Entries taken from a collection
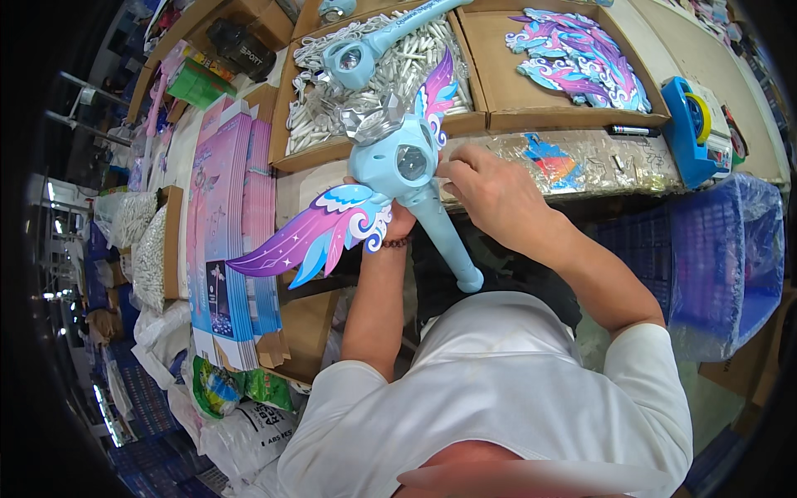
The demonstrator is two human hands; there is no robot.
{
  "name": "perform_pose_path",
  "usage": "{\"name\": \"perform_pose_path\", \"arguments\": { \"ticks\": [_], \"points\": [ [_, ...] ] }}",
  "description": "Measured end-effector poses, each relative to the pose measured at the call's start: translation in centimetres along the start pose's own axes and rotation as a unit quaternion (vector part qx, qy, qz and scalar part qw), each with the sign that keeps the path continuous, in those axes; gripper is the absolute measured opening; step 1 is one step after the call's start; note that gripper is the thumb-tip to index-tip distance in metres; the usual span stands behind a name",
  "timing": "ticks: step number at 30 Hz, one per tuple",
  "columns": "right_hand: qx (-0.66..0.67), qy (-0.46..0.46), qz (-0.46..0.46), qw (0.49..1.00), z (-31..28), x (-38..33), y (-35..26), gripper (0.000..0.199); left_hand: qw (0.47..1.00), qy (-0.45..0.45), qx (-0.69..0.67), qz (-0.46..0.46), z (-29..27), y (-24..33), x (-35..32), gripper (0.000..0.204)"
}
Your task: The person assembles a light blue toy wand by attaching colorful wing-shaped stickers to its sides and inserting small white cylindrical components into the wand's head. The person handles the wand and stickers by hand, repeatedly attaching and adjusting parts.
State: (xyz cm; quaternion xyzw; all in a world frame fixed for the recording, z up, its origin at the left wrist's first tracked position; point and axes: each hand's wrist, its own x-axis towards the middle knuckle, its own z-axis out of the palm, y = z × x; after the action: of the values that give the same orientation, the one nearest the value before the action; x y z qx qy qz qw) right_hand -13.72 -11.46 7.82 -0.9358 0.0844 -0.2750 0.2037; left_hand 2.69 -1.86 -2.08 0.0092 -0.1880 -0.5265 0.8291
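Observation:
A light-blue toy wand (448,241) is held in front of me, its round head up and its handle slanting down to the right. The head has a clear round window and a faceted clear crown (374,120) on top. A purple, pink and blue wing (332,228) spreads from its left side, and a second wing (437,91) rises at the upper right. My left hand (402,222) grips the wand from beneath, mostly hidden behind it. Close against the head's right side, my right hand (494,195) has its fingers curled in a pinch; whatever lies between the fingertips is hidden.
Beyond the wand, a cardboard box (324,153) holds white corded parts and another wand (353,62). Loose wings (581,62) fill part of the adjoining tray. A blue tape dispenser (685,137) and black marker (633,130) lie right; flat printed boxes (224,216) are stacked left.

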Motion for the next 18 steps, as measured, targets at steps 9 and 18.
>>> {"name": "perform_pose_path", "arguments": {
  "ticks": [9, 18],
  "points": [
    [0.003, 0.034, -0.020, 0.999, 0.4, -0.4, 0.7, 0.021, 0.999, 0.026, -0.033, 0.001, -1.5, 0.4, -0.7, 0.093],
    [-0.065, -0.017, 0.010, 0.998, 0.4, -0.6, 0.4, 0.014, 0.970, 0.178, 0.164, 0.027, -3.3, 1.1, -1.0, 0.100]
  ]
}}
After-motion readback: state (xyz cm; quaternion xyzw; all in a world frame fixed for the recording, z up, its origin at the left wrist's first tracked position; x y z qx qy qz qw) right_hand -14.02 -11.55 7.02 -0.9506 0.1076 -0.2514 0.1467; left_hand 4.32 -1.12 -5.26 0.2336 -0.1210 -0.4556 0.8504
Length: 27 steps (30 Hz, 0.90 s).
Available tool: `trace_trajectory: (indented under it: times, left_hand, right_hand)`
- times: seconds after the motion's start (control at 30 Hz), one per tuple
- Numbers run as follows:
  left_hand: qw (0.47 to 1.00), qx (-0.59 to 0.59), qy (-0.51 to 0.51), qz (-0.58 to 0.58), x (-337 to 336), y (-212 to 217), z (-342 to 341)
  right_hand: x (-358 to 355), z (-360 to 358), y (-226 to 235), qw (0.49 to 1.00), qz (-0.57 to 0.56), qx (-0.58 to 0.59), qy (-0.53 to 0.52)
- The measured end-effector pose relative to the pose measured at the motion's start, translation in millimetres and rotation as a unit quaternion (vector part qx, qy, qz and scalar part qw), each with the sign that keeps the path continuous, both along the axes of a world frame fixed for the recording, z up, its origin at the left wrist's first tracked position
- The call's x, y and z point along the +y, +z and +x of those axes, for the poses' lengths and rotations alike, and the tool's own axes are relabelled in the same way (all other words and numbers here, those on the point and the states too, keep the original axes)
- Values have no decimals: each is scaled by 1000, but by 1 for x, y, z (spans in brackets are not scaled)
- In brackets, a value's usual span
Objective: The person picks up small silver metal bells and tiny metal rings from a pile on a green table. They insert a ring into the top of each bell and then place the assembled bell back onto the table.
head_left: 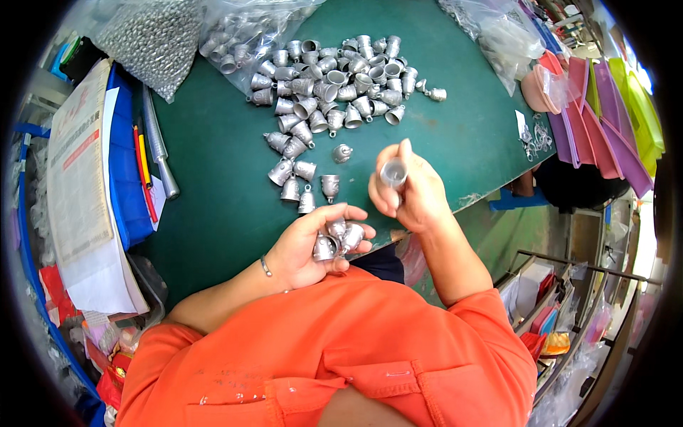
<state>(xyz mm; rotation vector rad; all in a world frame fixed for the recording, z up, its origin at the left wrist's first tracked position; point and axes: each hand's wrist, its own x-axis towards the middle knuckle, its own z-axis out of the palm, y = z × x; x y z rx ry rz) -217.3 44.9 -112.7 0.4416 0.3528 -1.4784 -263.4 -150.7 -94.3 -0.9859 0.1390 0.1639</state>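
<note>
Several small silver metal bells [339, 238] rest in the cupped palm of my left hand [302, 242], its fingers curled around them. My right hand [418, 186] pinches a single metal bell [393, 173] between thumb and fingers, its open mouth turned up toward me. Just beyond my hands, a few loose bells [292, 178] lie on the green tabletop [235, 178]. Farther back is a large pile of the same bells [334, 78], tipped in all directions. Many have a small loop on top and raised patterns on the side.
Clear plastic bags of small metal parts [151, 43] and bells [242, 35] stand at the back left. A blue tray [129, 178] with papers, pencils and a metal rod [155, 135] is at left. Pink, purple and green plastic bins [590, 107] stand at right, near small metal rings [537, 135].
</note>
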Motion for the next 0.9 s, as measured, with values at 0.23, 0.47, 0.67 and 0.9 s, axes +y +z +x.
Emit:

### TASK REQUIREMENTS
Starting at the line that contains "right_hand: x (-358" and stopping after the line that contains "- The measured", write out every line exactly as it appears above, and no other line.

### ANSWER BOX
  right_hand: x (-358 to 355), z (-360 to 358), y (-226 to 235), qw (0.49 to 1.00), qz (-0.57 to 0.56), qx (-0.58 to 0.59), qy (-0.53 to 0.52)
- The measured end-effector pose relative to the pose measured at the motion's start, translation in millimetres and rotation as a unit quaternion (vector part qx, qy, qz and scalar part qw), each with the sign that keeps the path continuous, both along the axes of a world frame fixed for the recording, z up, its origin at the left wrist's first tracked position

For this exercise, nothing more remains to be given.